Task brief
Give back every line of the data, word for word.

Source material
++++++

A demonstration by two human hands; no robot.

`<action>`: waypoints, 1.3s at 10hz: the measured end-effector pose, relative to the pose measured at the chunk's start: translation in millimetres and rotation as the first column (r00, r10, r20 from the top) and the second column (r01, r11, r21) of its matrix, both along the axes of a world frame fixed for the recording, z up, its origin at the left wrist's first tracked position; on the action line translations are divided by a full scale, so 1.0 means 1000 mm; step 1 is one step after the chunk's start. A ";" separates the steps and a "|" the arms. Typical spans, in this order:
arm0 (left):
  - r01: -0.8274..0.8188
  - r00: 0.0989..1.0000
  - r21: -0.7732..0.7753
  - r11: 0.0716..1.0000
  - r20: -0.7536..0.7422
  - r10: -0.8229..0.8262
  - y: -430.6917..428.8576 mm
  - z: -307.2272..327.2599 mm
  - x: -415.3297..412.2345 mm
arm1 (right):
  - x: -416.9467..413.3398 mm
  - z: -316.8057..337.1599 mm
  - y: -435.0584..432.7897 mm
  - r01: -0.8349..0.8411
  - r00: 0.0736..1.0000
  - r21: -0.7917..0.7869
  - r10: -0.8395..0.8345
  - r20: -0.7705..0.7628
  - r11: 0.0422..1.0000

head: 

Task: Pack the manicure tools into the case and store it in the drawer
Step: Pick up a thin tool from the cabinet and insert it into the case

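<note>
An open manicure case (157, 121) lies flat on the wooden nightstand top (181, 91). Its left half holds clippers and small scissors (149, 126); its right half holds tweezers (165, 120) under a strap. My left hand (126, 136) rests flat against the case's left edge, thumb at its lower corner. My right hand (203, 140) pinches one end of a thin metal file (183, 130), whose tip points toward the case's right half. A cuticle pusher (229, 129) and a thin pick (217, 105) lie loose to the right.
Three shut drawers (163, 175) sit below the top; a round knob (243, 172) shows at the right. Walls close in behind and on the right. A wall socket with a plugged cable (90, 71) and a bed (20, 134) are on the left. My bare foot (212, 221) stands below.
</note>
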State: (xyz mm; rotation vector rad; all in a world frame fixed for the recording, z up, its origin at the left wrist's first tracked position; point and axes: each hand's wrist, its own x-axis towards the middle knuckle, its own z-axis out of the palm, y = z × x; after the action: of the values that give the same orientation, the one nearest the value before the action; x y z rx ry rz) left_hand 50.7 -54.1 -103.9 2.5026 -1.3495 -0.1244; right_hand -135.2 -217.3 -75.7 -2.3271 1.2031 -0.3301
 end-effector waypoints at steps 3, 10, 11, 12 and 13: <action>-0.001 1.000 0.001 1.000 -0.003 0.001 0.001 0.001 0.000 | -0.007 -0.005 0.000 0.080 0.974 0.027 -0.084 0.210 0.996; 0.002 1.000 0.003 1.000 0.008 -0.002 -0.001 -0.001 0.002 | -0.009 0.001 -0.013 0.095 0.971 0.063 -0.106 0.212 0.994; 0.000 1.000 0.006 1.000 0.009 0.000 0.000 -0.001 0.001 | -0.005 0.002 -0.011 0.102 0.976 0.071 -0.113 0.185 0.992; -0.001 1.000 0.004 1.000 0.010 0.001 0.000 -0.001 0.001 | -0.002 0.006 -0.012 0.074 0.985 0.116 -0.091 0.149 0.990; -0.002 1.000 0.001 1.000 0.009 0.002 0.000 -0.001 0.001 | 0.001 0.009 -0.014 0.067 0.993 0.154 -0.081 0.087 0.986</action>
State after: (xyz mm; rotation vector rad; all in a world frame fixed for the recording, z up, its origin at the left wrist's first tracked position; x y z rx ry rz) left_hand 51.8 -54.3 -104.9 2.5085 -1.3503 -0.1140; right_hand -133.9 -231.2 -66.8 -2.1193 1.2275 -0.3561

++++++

Response to the task
A demonstration by two human hands; no robot.

`<action>`: waypoints, 1.3s at 10hz: the measured end-effector pose, relative to the pose measured at the chunk's start: translation in millimetres and rotation as the first column (r00, r10, r20 from the top) and the second column (r01, r11, r21) of its matrix, both along the axes of a world frame fixed for the recording, z up, its origin at the left wrist's first tracked position; on the action line translations are divided by a full scale, so 1.0 means 1000 mm; step 1 is one step after the chunk's start. A ";" separates the steps and a "|" the arms. Typical spans, in this order:
arm0 (left):
  - r01: -0.8274..0.8188
  - r00: 0.0989..1.0000
  - r21: -0.7732..0.7753
  - r11: 0.0716..1.0000
  - r20: -0.7536..0.7422
  - r10: -0.8229..0.8262
  - y: -430.6917..428.8576 mm
  - z: -307.2272..327.2599 mm
  - x: -415.3297..412.2345 mm
arm1 (right):
  - x: -416.9467..413.3398 mm
  - z: -316.8057..337.1599 mm
  - y: -435.0584..432.7897 mm
  - r01: -0.8349..0.8411
  - r00: 0.0736..1.0000
  - r21: -0.7917..0.7869
  - r10: -0.8395..0.8345
  - r20: -0.7705..0.7628
  - r11: 0.0422..1.0000

head: 

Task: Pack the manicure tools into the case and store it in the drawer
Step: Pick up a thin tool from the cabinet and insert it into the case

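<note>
An open manicure case (157, 121) lies flat on the wooden nightstand top (181, 91). Its left half holds clippers and small scissors (149, 126); its right half holds tweezers (165, 120) under a strap. My left hand (126, 136) rests flat against the case's left edge, thumb at its lower corner. My right hand (203, 140) pinches one end of a thin metal file (183, 130), whose tip points toward the case's right half. A cuticle pusher (229, 129) and a thin pick (217, 105) lie loose to the right.
Three shut drawers (163, 175) sit below the top; a round knob (243, 172) shows at the right. Walls close in behind and on the right. A wall socket with a plugged cable (90, 71) and a bed (20, 134) are on the left. My bare foot (212, 221) stands below.
</note>
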State: (xyz mm; rotation vector rad; all in a world frame fixed for the recording, z up, its origin at the left wrist's first tracked position; point and axes: each hand's wrist, its own x-axis towards the middle knuckle, its own z-axis out of the palm, y = z × x; after the action: of the values that give the same orientation, the one nearest the value before the action; x y z rx ry rz) left_hand 50.7 -54.1 -103.9 2.5026 -1.3495 -0.1244; right_hand -135.2 -217.3 -75.7 -2.3271 1.2031 -0.3301
 end-effector waypoints at steps 3, 10, 11, 12 and 13: <action>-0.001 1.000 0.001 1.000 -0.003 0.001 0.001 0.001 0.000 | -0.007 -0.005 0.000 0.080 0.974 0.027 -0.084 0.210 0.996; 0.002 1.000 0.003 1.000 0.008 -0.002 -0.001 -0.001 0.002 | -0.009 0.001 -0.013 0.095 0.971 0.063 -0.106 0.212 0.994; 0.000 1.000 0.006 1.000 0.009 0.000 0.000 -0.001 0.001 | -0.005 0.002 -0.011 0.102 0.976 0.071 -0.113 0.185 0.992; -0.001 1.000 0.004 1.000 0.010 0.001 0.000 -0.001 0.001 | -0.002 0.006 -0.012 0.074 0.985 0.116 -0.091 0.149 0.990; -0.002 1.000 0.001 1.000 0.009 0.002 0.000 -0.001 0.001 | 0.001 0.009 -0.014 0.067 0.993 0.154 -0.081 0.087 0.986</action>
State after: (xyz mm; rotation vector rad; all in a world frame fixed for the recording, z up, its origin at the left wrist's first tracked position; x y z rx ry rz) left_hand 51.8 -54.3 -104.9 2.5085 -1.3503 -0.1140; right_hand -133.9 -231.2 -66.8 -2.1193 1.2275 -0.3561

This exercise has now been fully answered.